> **What the task asks**
How many lines of the data contain "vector"? Reply with the number alone.

Stored entries
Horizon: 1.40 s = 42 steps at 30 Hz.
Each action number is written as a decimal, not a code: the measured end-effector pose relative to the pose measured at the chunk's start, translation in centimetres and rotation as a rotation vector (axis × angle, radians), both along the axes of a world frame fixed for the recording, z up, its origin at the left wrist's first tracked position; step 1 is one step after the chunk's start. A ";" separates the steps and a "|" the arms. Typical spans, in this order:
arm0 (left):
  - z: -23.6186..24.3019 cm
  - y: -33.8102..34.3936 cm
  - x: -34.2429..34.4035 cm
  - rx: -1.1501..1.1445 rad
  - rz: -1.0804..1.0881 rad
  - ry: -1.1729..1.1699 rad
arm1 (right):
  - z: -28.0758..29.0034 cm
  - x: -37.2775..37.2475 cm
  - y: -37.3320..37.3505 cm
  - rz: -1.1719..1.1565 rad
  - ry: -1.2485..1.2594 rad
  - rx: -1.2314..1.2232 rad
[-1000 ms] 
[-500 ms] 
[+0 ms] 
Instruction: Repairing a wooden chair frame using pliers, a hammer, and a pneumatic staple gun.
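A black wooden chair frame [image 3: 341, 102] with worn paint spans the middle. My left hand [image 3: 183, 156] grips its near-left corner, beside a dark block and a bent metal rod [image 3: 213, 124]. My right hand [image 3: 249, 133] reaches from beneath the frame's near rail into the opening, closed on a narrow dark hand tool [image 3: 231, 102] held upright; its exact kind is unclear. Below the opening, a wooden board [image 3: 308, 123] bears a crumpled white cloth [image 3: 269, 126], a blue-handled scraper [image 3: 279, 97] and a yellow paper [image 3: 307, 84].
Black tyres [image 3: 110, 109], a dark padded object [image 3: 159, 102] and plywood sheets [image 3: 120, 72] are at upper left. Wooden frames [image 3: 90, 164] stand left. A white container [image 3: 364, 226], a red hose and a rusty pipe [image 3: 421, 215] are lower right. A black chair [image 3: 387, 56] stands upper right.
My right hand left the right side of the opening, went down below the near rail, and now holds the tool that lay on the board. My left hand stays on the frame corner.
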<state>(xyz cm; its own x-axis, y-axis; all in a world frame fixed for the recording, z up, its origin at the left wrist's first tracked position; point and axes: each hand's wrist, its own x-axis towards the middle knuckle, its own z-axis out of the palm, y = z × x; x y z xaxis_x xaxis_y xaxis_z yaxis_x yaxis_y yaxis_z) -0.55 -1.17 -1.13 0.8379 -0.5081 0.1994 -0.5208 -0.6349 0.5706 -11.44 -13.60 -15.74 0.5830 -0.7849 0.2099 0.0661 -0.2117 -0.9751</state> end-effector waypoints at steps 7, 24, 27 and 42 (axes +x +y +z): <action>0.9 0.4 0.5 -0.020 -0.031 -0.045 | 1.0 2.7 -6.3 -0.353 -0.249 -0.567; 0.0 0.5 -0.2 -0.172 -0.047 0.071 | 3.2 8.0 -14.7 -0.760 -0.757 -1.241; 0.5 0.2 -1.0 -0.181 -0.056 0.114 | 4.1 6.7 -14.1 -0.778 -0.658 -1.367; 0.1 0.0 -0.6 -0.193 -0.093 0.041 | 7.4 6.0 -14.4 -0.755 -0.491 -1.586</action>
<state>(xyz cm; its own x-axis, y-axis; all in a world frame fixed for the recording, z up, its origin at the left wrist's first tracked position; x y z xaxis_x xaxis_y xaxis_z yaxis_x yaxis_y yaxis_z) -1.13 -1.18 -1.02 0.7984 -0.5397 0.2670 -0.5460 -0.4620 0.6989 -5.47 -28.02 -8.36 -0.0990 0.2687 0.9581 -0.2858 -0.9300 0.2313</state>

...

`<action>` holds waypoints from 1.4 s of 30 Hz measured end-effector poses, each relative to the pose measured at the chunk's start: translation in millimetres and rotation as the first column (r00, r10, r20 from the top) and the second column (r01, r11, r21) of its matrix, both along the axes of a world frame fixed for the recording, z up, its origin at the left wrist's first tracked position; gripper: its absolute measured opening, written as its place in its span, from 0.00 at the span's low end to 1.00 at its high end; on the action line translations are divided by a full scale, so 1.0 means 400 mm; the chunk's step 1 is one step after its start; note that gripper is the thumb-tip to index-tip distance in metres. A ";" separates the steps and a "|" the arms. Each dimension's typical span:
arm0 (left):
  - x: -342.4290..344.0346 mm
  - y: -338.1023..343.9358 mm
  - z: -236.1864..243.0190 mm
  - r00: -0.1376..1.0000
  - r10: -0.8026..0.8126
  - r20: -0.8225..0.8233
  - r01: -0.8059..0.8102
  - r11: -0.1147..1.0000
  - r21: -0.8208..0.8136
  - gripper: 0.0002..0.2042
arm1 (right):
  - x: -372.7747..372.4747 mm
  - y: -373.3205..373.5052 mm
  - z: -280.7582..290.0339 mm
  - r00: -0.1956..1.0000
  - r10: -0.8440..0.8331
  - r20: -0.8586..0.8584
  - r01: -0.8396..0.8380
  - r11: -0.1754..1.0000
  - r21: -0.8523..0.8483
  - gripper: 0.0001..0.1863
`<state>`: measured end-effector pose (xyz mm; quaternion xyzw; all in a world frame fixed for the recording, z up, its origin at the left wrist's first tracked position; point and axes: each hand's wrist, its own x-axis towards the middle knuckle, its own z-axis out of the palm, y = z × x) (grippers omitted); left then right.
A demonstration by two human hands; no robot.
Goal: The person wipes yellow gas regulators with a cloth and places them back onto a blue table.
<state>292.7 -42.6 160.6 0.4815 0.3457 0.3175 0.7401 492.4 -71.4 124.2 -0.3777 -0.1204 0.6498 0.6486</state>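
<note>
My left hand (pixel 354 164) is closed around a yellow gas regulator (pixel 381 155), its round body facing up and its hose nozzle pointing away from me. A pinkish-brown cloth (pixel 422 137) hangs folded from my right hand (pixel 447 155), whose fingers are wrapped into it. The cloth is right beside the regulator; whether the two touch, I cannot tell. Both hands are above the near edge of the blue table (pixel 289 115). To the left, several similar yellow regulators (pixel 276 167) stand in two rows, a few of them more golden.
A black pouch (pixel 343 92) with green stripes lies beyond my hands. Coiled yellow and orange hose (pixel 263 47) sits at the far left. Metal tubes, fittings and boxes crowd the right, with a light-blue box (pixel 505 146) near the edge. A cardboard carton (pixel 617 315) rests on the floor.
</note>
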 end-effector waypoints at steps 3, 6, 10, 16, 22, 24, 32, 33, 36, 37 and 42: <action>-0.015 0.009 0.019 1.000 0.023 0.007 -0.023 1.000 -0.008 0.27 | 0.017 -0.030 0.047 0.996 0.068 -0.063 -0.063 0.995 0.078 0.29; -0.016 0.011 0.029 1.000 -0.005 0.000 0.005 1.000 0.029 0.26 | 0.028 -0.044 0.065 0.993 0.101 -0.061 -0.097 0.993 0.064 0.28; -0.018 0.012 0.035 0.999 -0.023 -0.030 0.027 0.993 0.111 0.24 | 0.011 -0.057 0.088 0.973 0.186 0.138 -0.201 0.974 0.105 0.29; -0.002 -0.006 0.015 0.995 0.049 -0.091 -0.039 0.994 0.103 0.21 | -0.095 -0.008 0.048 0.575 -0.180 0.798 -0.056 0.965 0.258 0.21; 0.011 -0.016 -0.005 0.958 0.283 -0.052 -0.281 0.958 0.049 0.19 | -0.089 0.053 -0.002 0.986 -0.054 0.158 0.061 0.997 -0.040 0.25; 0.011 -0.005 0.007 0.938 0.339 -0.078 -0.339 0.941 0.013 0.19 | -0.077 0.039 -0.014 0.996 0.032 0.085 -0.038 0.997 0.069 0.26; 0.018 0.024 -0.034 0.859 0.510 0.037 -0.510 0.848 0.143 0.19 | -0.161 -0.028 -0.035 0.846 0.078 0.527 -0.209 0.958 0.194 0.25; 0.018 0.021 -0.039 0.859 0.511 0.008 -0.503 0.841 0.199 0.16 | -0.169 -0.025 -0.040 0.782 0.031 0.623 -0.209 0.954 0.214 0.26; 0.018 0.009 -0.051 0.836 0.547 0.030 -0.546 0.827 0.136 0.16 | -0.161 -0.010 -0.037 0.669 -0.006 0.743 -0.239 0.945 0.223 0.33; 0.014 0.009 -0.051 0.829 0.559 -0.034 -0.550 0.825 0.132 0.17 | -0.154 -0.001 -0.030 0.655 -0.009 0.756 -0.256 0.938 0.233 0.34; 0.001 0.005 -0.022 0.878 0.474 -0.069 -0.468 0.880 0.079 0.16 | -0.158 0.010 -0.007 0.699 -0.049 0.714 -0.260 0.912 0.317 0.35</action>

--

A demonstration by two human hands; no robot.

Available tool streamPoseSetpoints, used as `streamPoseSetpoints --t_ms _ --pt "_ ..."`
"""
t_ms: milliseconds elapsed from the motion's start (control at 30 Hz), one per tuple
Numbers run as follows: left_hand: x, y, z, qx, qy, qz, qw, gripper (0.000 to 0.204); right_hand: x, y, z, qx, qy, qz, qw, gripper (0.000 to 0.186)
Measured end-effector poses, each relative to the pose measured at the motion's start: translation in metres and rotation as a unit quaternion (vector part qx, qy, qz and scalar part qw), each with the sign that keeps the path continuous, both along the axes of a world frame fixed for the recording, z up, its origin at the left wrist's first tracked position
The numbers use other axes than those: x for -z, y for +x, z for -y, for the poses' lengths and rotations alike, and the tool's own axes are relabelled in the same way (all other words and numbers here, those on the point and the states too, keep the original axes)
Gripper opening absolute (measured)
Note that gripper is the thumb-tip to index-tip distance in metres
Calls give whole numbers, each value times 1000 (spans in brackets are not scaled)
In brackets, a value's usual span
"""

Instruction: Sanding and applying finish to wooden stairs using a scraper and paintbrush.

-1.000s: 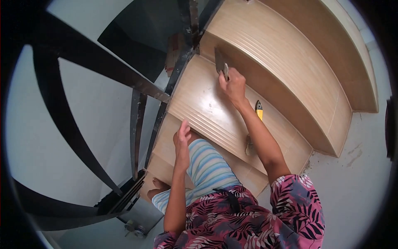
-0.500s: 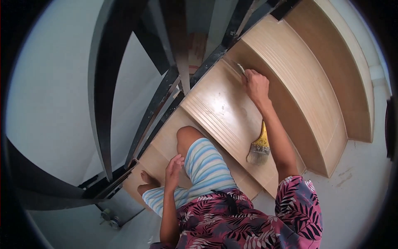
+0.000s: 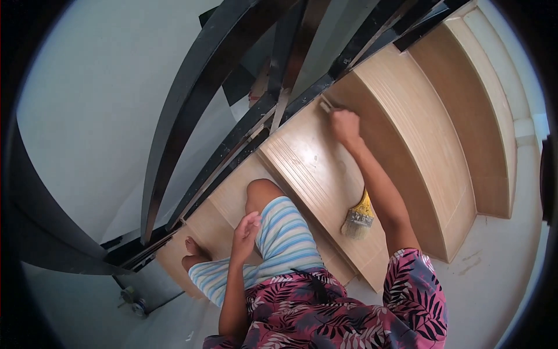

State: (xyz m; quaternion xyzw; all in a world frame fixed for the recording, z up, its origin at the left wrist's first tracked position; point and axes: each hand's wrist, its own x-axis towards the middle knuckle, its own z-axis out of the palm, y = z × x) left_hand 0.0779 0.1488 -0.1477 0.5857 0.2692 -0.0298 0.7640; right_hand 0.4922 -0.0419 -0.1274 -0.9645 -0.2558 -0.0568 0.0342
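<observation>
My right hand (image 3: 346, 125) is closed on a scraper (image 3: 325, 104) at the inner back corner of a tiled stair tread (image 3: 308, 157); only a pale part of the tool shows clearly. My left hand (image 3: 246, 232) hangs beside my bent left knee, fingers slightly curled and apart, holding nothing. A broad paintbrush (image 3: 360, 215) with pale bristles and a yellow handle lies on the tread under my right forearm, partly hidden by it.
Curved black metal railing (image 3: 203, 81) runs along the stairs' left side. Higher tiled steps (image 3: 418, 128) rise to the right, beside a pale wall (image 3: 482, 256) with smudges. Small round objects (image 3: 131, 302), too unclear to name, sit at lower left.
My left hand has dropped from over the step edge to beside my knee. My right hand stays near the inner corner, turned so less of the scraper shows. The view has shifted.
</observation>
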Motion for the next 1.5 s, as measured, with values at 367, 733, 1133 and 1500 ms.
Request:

> **Completed task**
2